Available data:
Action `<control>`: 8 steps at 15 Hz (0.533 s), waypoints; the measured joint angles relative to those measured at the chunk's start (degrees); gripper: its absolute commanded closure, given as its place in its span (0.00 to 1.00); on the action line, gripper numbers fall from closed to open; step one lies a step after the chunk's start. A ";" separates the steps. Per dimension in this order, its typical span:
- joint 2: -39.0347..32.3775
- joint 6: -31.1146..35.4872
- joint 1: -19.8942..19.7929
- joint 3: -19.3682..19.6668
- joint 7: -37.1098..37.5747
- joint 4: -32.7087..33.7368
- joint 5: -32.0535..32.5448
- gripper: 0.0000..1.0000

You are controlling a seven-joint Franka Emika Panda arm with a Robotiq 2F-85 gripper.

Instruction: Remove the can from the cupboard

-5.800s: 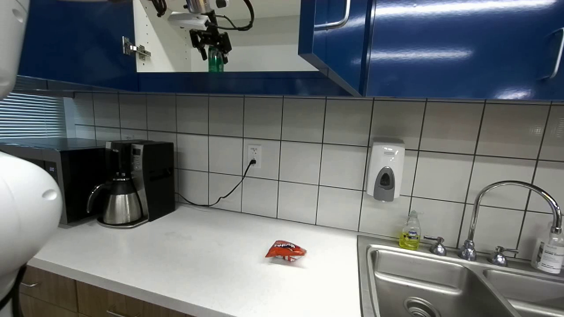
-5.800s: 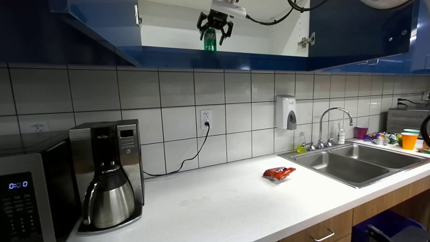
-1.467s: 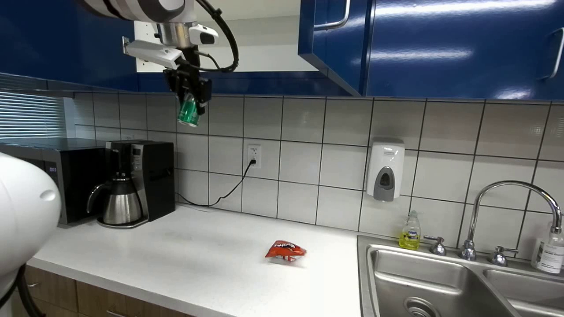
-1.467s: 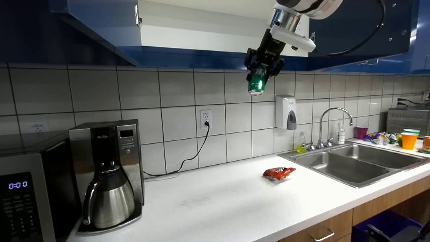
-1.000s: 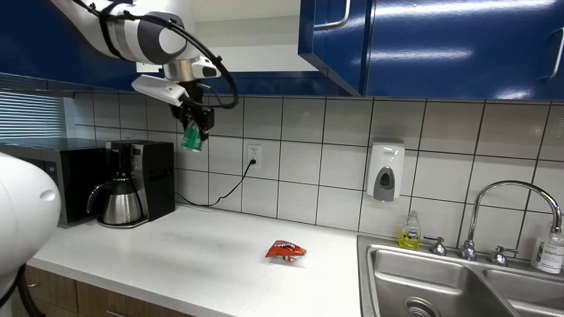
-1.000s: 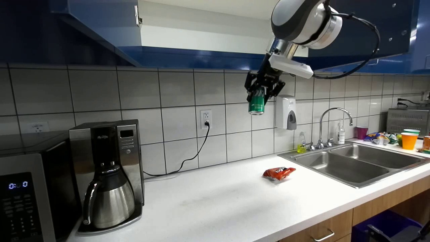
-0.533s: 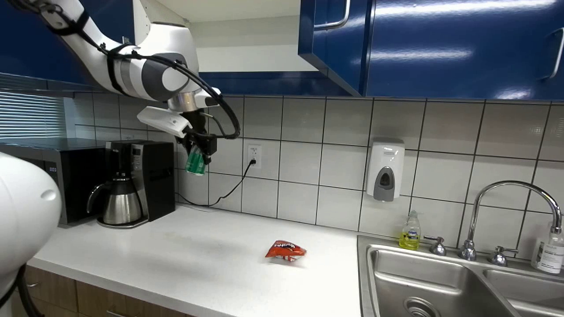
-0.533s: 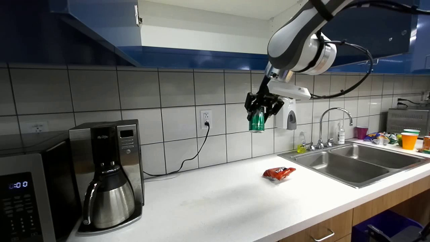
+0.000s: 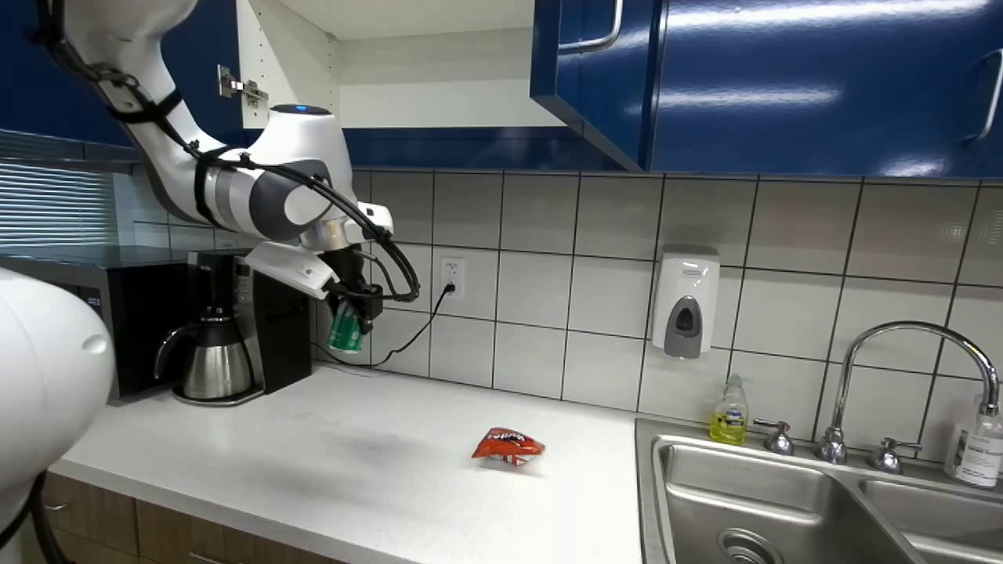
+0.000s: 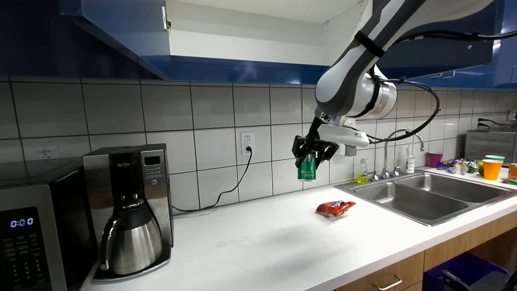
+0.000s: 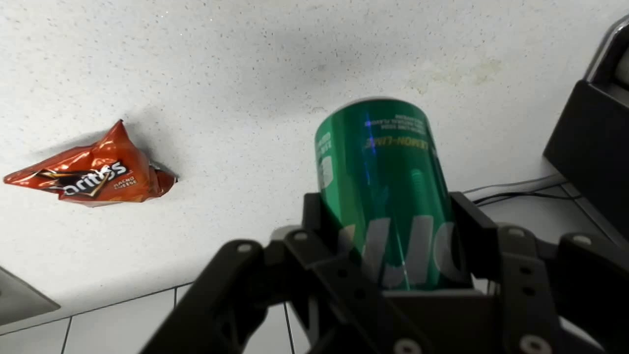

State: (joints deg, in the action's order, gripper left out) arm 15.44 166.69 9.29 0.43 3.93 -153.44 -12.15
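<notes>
The green can (image 9: 345, 332) hangs over the counter, below and outside the cupboard (image 9: 447, 82). My gripper (image 10: 308, 161) is shut on it from above. In the wrist view both black fingers (image 11: 469, 216) press against the sides of the can (image 11: 383, 167), and its lettered end sits deep between them. It leans a little in an exterior view; air shows between its lower end and the counter. The cupboard's white interior (image 10: 242, 36) is visible behind the arm, with its blue doors (image 10: 121, 32) swung out.
A red chip packet (image 9: 508, 446) lies on the white counter (image 10: 250, 246). The coffee maker (image 10: 129, 210) and microwave (image 10: 44, 226) stand at one end, the sink (image 9: 752, 486) at the other. A power cord (image 10: 238, 182) runs along the tiles. A soap dispenser (image 9: 686, 301) hangs on the wall.
Earlier the can stood on the cupboard shelf between my open fingers. It has since been gripped, brought out past the cupboard's edge and lowered steadily toward the counter.
</notes>
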 measured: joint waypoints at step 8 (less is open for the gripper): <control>-2.97 2.21 0.60 0.11 -0.36 -0.50 -0.65 0.36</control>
State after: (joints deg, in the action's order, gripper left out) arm 12.47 168.90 9.89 0.55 3.57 -153.94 -12.81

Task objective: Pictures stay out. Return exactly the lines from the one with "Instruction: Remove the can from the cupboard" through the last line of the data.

Problem solution:
Instruction: Remove the can from the cupboard

-5.800s: 
-5.800s: 
-1.467s: 
-1.467s: 
-1.000s: 
-1.000s: 
-0.533s: 
-0.533s: 
+0.000s: 
+0.000s: 
+0.000s: 

State: (joints deg, in the action's order, gripper left out) arm 15.44 166.69 9.29 0.43 3.93 -153.44 -12.15
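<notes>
The green can (image 9: 345, 332) hangs over the counter, below and outside the cupboard (image 9: 447, 82). My gripper (image 10: 308, 161) is shut on it from above. In the wrist view both black fingers (image 11: 469, 216) press against the sides of the can (image 11: 383, 167), and its lettered end sits deep between them. It leans a little in an exterior view; air shows between its lower end and the counter. The cupboard's white interior (image 10: 242, 36) is visible behind the arm, with its blue doors (image 10: 121, 32) swung out.
A red chip packet (image 9: 508, 446) lies on the white counter (image 10: 250, 246). The coffee maker (image 10: 129, 210) and microwave (image 10: 44, 226) stand at one end, the sink (image 9: 752, 486) at the other. A power cord (image 10: 238, 182) runs along the tiles. A soap dispenser (image 9: 686, 301) hangs on the wall.
Earlier the can stood on the cupboard shelf between my open fingers. It has since been gripped, brought out past the cupboard's edge and lowered steadily toward the counter.
</notes>
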 measured: joint waypoints at step 8 (less is open for the gripper): <control>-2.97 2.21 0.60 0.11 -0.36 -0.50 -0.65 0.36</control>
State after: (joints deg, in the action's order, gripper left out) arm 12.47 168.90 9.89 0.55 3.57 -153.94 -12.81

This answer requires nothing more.